Większość projektów postaci i elementów scenografii jest raczej bezczasowa i na tyle szczątkowa, że równie dobrze akcja mogłaby się toczyć 10 lat wcześniej albo 20 lat później. W odrobinę innym miejscu. Przykładowo podobny los (rabunki, gwałty, morderstwa, wysiedlenia, zemsta) co Helenę, Eustachego i Tadeusza spotykał Niemców na Ziemiach Odzyskanych po 1945 r. Gdzie ustrój komunistyczny w „wolnej” Polsce budowali prostacy i karierowicze oraz zwykli bandyci podobni Lazarowi.
To trochę odbiera komiksowi wiarygodności. Alex Toth w swoich krytykach prac Steve’a Rude’a powtarzał, że porządny research to podstawa wciągnięcia czytelnika w świat przedstawiony. Konkretny wystrój wnętrz, stroje, wzory na tkaninach, flora i fauna regionu. Jeśli robimy coś swojego, musi to być na tyle dobrze przemyślane i dokładne, żeby potrafiło przekonać czytelnika, że rzeczywiście w tym czasie i miejscu ludzie tak wyglądali, ubierali się i żyli. Mnie tego zabrakło.
Świetna lektura
Oprócz tego nie mam wiele do zarzucenia. Rysowniczka z tomu na tom coraz lepiej sobie radziła z pracą nad komiksem. Poza tym jak na debiutantkę, która wcześniej pracowała głównie nad projektami do gier komputerowych, bardzo dobrze rozumie medium. Nie było takich momentów, żebym czuł się zagubiony lub zdezorientowany. Niestety wygląd całości psuje koszmarna okładka. Kompozycja jest do wybaczenia, ale sposób kolorowania, gradient i jakieś cyfrowe plamy kolorów wyglądają bardzo słabo.

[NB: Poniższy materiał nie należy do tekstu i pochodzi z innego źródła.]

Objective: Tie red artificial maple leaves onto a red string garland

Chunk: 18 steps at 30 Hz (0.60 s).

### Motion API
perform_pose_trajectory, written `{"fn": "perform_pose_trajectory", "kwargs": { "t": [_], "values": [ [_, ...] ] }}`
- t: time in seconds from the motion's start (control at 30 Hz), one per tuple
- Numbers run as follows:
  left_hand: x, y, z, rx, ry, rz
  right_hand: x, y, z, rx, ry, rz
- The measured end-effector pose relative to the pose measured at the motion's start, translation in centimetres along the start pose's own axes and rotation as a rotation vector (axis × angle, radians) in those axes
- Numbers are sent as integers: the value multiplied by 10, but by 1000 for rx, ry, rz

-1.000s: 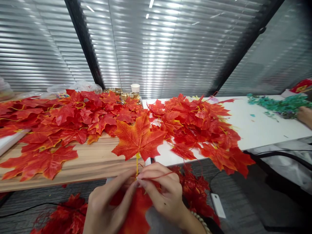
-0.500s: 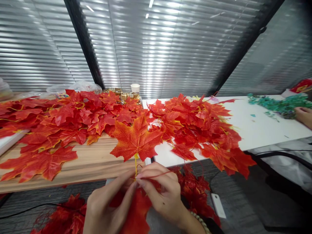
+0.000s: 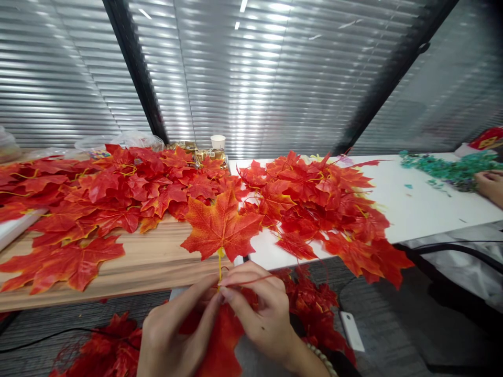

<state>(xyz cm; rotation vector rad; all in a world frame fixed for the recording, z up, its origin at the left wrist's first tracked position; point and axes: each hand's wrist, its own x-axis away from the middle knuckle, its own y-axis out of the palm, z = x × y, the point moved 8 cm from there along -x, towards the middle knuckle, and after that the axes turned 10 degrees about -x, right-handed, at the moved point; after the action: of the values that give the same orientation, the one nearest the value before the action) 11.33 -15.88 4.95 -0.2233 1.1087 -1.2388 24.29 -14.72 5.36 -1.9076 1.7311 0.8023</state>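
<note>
1. Head view, fingers: left hand (image 3: pixel 176 324) has thumb and index pinching the foot of a yellow stem (image 3: pixel 220 266). Right hand (image 3: pixel 255 309) has thumb and index pressed together just beside, on a red string (image 3: pixel 253 282); exact grip too small to tell.
2. Head view, leaf: upright leaf (image 3: pixel 222 225) stands just beyond both sets of fingertips, on that stem, near the gap between wooden table (image 3: pixel 157 264) and white table (image 3: pixel 416 209). String trails over the right index.
3. Head view, counts: one upright leaf; one lower leaf (image 3: pixel 220 345) below the hands; one pile on the wood (image 3: pixel 118 188), one pile on the white (image 3: pixel 314 199), overlapped, leaves not countable. Two leaf heaps on the floor, one being the near heap (image 3: pixel 110 348). One paper cup (image 3: pixel 218 142), one bracelet (image 3: pixel 323 358), one green bunch (image 3: pixel 451 166), one co-worker's hand (image 3: pixel 491 186) touching it.
</note>
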Motion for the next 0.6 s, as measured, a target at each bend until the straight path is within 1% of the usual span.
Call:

Scenariuszowo to opowieść o krwawej zemście. Po prostej trzyaktowej konstrukcji (krzywda ‒ zbieranie sił ‒ zemsta) widać, że pierwotnie miał to być scenariusz filmowy. Do czego przyznaje się autor w posłowiu. Zresztą niektóre ze scen, jak np. finałowy pojedynek w rzęsistym deszczu z piorunami raz po raz rozświetlającymi zmagania bohaterów, aż proszą się o przeniesienie na ekran. Nie wiem, czy wątki takie jak leśna babuszka-ninja ucząca bohatera strzelać i walczyć nożem, nie są nie tyle inspiracją Quentinem Tarantino (o czym pisał gdzieś Ryszkiewicz), a bardziej filmami, którymi inspirował się ten reżyser. Całkiem nieźle wyszła też stylizacja dialogów na rosyjski.
Komiks wart uwagi
Ogólnie, jest bardzo fajnie. Prosta historia opowiedziana z werwą. Mająca duży potencjał komercyjny. Wydaje mi się, że to o takie polskie komiksy doprasza się część odbiorców chcąca porządnych mainstreamowych opowieści, a nie „pseudoartystycznego depresyjnego gówna”. W Nie przebaczaj jest sprawnie narysowana akcja i przygoda. Jeśli nie stanie się sukcesem sprzedażowym, to oznaczałoby tylko, że narzekający powinni przeformułować zarzuty względem polskich komiksów na „chcemy więcej Thorgala, najlepiej takiego sprzed Wilczycy, który jednak nie byłby Thorgalem i najlepiej jakby rysował Jim Lee”.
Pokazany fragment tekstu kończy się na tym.